**Problem statement**
Find the line below with "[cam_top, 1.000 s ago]" and the line with "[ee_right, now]". Output exactly those lines and everything between them, leaving out the pictures.

**Information**
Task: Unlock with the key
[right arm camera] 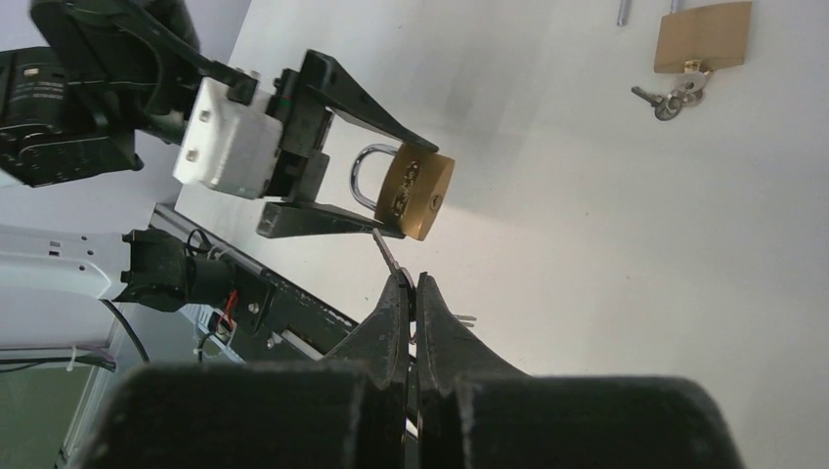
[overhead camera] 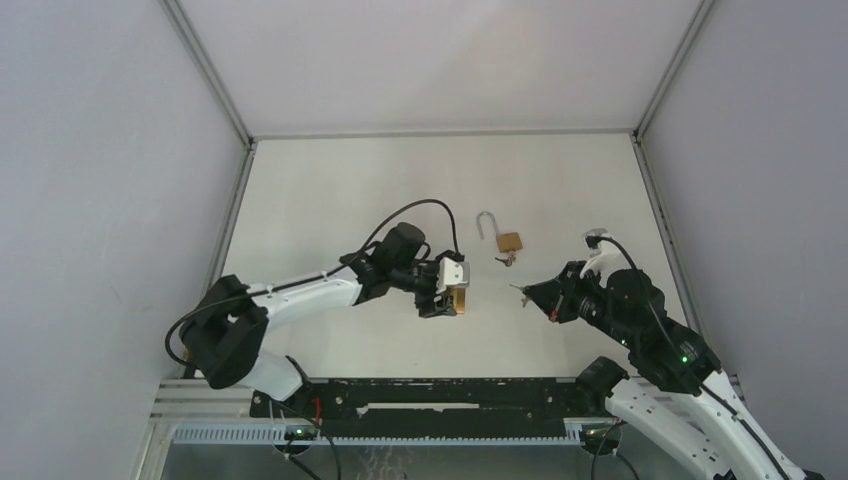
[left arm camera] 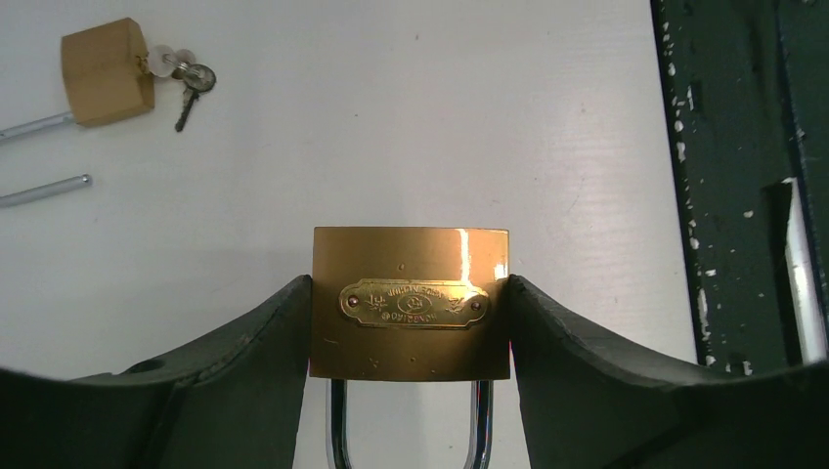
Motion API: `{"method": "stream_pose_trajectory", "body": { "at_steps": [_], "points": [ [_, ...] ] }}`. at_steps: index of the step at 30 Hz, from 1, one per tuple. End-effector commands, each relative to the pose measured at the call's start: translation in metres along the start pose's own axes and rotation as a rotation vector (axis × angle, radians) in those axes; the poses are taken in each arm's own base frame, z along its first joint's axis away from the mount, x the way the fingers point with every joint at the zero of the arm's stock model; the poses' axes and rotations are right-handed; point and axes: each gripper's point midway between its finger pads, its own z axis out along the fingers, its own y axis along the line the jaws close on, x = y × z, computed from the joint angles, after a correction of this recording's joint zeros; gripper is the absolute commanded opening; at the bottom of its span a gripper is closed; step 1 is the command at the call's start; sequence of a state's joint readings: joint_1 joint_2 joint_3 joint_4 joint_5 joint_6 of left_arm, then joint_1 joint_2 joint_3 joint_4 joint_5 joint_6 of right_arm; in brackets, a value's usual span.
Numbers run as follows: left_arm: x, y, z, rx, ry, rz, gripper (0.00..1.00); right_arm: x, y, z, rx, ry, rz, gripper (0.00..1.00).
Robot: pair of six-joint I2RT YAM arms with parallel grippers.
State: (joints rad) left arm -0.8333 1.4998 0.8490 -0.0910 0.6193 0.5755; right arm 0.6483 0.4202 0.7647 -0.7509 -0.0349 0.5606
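My left gripper point(overhead camera: 452, 297) is shut on a brass padlock point(left arm camera: 411, 315), gripping its body by both sides above the table; its steel shackle is closed. The padlock also shows in the right wrist view point(right arm camera: 417, 193), its keyhole end facing my right gripper. My right gripper point(right arm camera: 413, 281) is shut on a small key point(right arm camera: 384, 251) whose blade sticks out toward the padlock, a short gap away. In the top view the right gripper point(overhead camera: 528, 293) sits to the right of the held padlock point(overhead camera: 461, 297).
A second brass padlock point(overhead camera: 508, 242) with an open shackle and a bunch of keys point(overhead camera: 505, 260) in it lies on the white table behind the grippers. The black base rail point(overhead camera: 440, 395) runs along the near edge. Grey walls enclose the table.
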Motion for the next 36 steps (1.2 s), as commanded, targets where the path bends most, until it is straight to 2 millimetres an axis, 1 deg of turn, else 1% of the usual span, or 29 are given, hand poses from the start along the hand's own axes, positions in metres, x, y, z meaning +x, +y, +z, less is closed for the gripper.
{"method": "stream_pose_trajectory", "body": {
  "at_steps": [1, 5, 8, 11, 12, 15, 17, 18, 22, 24, 31, 36],
  "points": [
    [-0.055, 0.011, -0.026, -0.056, -0.146, -0.012, 0.00, -0.013, 0.010, 0.000, -0.036, -0.047, 0.018, 0.00],
    [-0.070, 0.016, -0.043, -0.094, -0.195, -0.027, 0.00, -0.013, 0.012, 0.000, -0.046, -0.046, 0.028, 0.00],
    [-0.075, 0.025, -0.057, -0.146, -0.218, -0.022, 0.00, -0.012, 0.013, -0.001, -0.051, -0.043, 0.037, 0.00],
    [-0.083, 0.032, -0.072, -0.192, -0.243, 0.004, 0.00, -0.011, 0.014, 0.000, -0.055, -0.037, 0.044, 0.00],
    [-0.087, 0.030, -0.077, -0.185, -0.262, 0.027, 0.00, -0.011, 0.015, 0.000, -0.058, -0.035, 0.047, 0.00],
    [-0.096, 0.024, -0.088, -0.172, -0.301, 0.088, 0.00, -0.010, 0.019, 0.001, -0.072, -0.024, 0.060, 0.00],
    [-0.098, 0.017, -0.091, -0.153, -0.318, 0.130, 0.00, -0.009, 0.023, 0.003, -0.090, -0.011, 0.075, 0.00],
    [-0.100, 0.012, -0.092, -0.134, -0.329, 0.160, 0.00, -0.008, 0.026, 0.004, -0.101, 0.001, 0.086, 0.00],
    [-0.100, -0.020, -0.094, -0.022, -0.391, 0.370, 0.00, -0.005, 0.045, 0.005, -0.183, 0.053, 0.148, 0.00],
    [-0.103, -0.029, -0.096, 0.003, -0.414, 0.410, 0.00, -0.004, 0.055, 0.006, -0.219, 0.080, 0.185, 0.00],
    [-0.113, -0.045, -0.101, 0.064, -0.438, 0.451, 0.00, 0.009, 0.080, 0.013, -0.286, 0.240, 0.358, 0.00],
    [-0.117, -0.048, -0.101, 0.077, -0.450, 0.470, 0.00, 0.016, 0.086, 0.016, -0.271, 0.287, 0.431, 0.00]
  ]
}}
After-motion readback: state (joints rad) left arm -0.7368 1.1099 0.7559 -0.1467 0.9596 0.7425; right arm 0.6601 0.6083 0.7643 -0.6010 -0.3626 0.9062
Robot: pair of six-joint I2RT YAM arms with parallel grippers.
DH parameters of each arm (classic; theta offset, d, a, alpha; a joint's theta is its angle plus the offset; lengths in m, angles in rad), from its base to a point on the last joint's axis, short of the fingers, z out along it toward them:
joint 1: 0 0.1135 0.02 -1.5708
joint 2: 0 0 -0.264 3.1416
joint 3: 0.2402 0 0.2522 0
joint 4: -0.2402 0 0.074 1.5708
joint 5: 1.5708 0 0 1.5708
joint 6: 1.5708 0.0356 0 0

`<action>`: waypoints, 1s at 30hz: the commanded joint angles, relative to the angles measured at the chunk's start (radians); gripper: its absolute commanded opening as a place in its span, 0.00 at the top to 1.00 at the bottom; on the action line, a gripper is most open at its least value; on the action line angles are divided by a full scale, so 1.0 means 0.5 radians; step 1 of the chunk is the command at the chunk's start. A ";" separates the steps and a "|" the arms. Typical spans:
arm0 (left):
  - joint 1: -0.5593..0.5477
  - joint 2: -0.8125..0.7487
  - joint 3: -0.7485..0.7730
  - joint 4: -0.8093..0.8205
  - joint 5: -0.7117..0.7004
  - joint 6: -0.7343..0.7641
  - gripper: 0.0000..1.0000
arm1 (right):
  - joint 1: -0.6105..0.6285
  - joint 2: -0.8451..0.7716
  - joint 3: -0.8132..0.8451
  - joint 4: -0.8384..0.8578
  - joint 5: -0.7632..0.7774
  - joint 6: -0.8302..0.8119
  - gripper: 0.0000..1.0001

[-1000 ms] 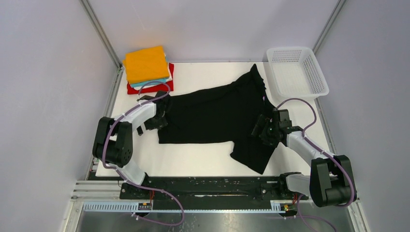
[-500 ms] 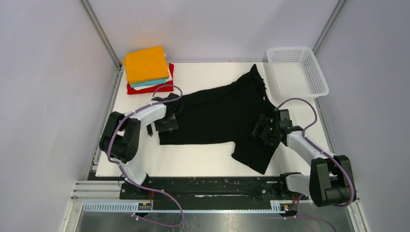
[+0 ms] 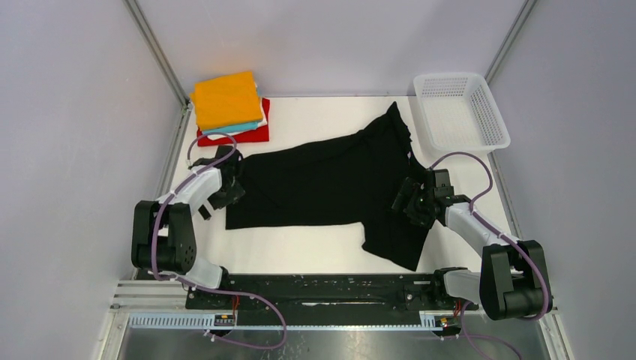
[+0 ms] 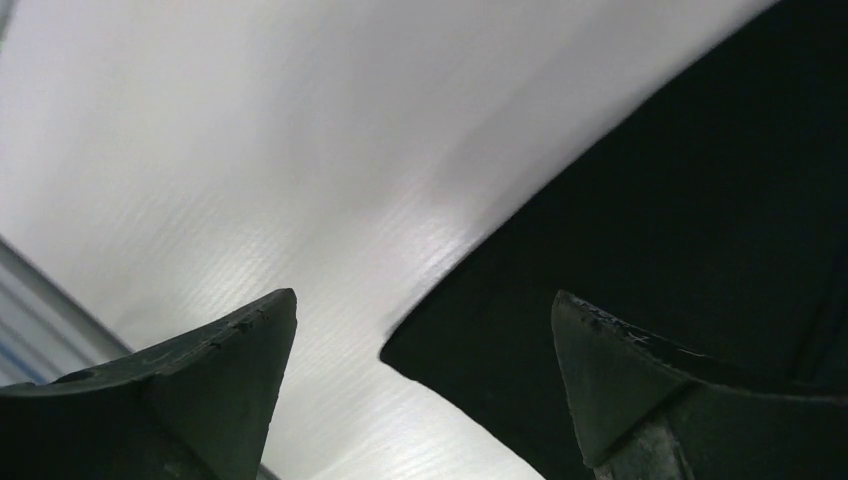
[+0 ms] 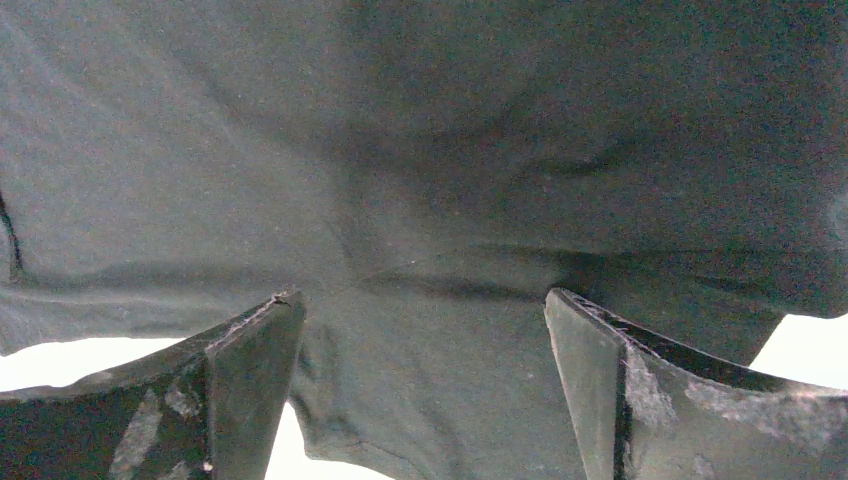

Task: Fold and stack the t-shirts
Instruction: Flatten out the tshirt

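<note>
A large black t-shirt (image 3: 337, 184) lies spread across the white table (image 3: 315, 251), one sleeve toward the basket, another part hanging toward the front right. My left gripper (image 3: 229, 187) is open at the shirt's left edge; in the left wrist view a corner of the black cloth (image 4: 650, 250) lies between the open fingers (image 4: 220, 370), not gripped. My right gripper (image 3: 409, 202) is open, low over the shirt's right part; the right wrist view is filled with black cloth (image 5: 430, 200). A folded stack, orange shirt (image 3: 225, 99) on top, over teal, white and red (image 3: 251, 135), sits at the back left.
A white plastic mesh basket (image 3: 459, 112) stands at the back right corner. Grey walls and metal frame posts enclose the table on three sides. The arms' rail (image 3: 322, 289) runs along the near edge.
My left gripper has moved left and the shirt's left edge has been drawn left with it, flattening that side. The right gripper has stayed in place.
</note>
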 commanded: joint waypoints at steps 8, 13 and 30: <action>-0.008 -0.361 -0.373 0.267 0.396 -0.128 0.09 | -0.022 0.050 -0.013 -0.167 0.112 -0.068 0.00; -0.008 -0.427 -0.502 0.320 0.427 -0.194 0.28 | -0.022 0.045 -0.015 -0.165 0.104 -0.067 0.01; 0.035 -0.132 -0.412 0.413 0.354 -0.187 0.55 | -0.022 0.010 -0.024 -0.182 0.102 -0.079 0.01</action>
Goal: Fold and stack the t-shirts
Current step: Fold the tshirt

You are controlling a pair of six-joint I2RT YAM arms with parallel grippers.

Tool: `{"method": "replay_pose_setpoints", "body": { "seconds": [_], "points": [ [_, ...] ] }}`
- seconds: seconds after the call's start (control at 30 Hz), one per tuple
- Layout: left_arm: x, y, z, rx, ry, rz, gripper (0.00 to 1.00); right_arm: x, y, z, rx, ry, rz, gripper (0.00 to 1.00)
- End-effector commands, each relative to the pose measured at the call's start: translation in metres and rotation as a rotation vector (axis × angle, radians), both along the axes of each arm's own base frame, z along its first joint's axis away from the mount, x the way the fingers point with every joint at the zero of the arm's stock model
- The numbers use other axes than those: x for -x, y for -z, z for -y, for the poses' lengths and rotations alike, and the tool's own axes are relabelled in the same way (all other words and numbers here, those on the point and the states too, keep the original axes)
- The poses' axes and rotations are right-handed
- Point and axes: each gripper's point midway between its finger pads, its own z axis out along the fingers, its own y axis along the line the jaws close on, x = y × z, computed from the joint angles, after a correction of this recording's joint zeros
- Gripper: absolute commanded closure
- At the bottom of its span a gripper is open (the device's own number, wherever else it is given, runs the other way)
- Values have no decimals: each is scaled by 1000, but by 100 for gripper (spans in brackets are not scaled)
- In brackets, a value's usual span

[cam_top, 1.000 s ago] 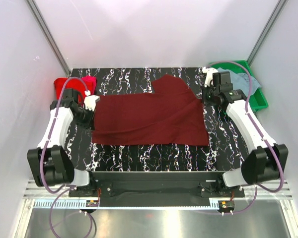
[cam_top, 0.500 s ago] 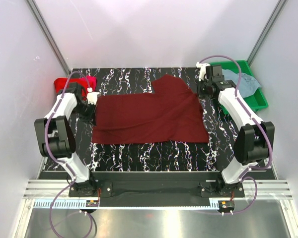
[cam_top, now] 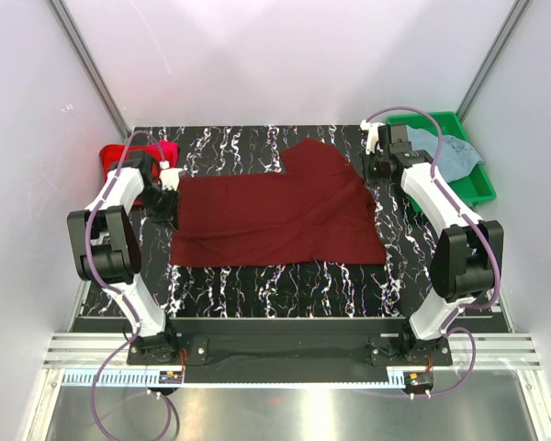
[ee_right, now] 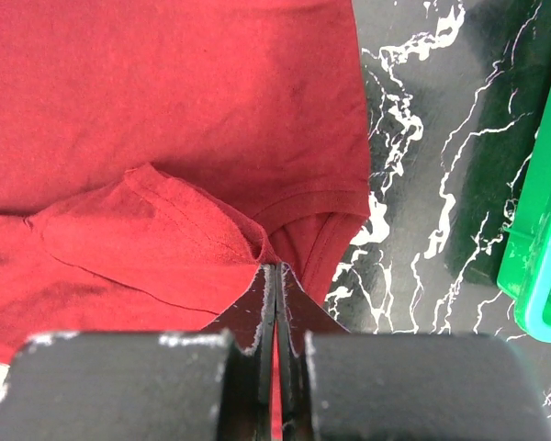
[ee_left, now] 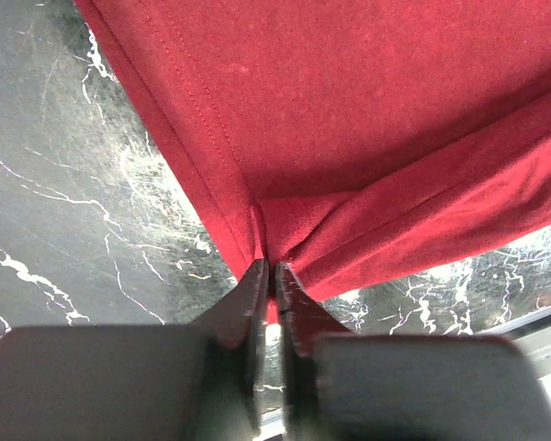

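Right now I see the dark maroon t-shirt [cam_top: 275, 209] spread flat on the black marbled table [cam_top: 285, 276]. My left gripper [ee_left: 269, 272] pinches a fold at its left edge, jaws almost together. My right gripper [ee_right: 274, 272] is clamped on its far-right corner. Left of that shirt lie the bright red t-shirt [cam_top: 118, 158] and the pink t-shirt [cam_top: 166, 148]. Right of it, the grey-blue t-shirt [cam_top: 450, 152] sits in the green tray [cam_top: 478, 186].

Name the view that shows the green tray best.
Top external: the tray is nearly whole there, with a grey-blue shirt in it. In the right wrist view only a corner of the tray shows; the left wrist view shows none.
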Motion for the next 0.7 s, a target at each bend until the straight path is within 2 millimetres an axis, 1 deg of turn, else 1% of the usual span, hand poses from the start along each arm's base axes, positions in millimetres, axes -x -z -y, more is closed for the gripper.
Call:
{"method": "replay_pose_setpoints", "body": {
  "seconds": [0.0, 0.03, 0.07, 0.1, 0.13, 0.17, 0.2, 0.23, 0.27, 0.33, 0.37, 0.4, 0.43, 0.47, 0.5, 0.53, 0.57, 0.6, 0.63, 0.67],
  "points": [
    [-16, -10, -9, -26, -46, 58, 82, -7, -13, 2, -2, -12, 60, 100],
    [-18, -13, -9, -22, -51, 63, 78, -5, -11, 2, 1, -13, 51, 98],
    [-19, -15, -8, -16, -57, 65, 73, -3, -13, 3, 5, -13, 53, 87],
    [-20, -19, -8, -12, -59, 72, 72, -1, -13, 4, 9, -13, 51, 80],
    [-24, -28, -7, -11, -63, 93, 68, 1, -16, 6, 16, -10, 55, 73],
    [-27, -39, -7, -5, -67, 125, 65, 4, -17, 7, 19, -8, 54, 56],
    [-30, -47, -4, 3, -65, 147, 64, 6, -18, 8, 20, -5, 56, 50],
    [-37, -60, -3, 15, -77, 187, 63, 9, -19, 8, 20, -5, 53, 46],
    [-41, -68, -1, 21, -83, 211, 61, 13, -24, 9, 17, -5, 58, 43],
    [-47, -90, 9, 60, -83, 256, 59, 18, -26, 8, 7, -8, 58, 41],
    [-48, -94, 13, 74, -78, 258, 57, 19, -28, 7, 3, -11, 64, 41],
    [-51, -99, 22, 92, -61, 260, 54, 19, -29, 6, -3, -12, 67, 41],
    [-49, -99, 32, 129, -45, 246, 53, 16, -32, 3, -22, -17, 79, 41],
    [-45, -97, 40, 150, -32, 223, 50, 11, -30, 0, -32, -22, 79, 41],
    [-42, -93, 52, 169, -1, 204, 48, 8, -30, -3, -43, -32, 81, 41],
    [-38, -88, 62, 191, 26, 182, 42, 2, -19, -9, -63, -41, 58, 41],
    [-35, -84, 70, 200, 50, 168, 39, -6, -23, -13, -77, -49, 68, 41],
    [-30, -73, 83, 209, 84, 131, 38, -12, -20, -17, -88, -58, 61, 41],
    [-27, -69, 89, 219, 93, 108, 38, -17, -17, -22, -108, -68, 46, 41],
    [-25, -64, 89, 223, 81, 83, 38, -31, -11, -26, -116, -72, 31, 42]
  ]
}}
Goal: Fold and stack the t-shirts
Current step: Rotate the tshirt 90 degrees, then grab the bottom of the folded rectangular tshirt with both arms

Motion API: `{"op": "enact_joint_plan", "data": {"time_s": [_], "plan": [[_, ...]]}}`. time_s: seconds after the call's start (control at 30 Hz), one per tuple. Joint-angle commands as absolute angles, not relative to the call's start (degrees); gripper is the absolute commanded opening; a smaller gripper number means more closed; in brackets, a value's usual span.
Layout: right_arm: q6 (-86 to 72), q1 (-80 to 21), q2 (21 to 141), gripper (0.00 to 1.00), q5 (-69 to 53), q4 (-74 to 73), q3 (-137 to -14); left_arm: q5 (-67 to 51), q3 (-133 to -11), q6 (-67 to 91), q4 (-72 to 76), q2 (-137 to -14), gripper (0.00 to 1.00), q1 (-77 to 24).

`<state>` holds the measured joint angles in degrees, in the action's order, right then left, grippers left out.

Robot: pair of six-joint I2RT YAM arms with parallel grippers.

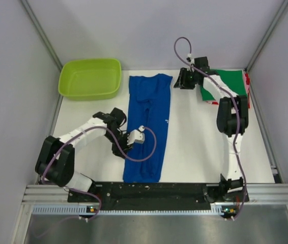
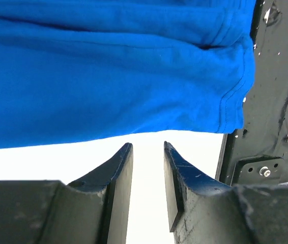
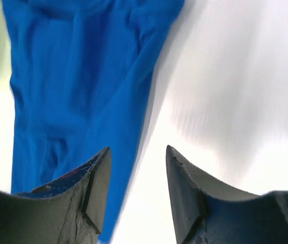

**Your solution**
[cam_top, 1.000 s ago] 
[cam_top, 0.500 s ago] 
[cam_top, now] 
[ee_right, now] 

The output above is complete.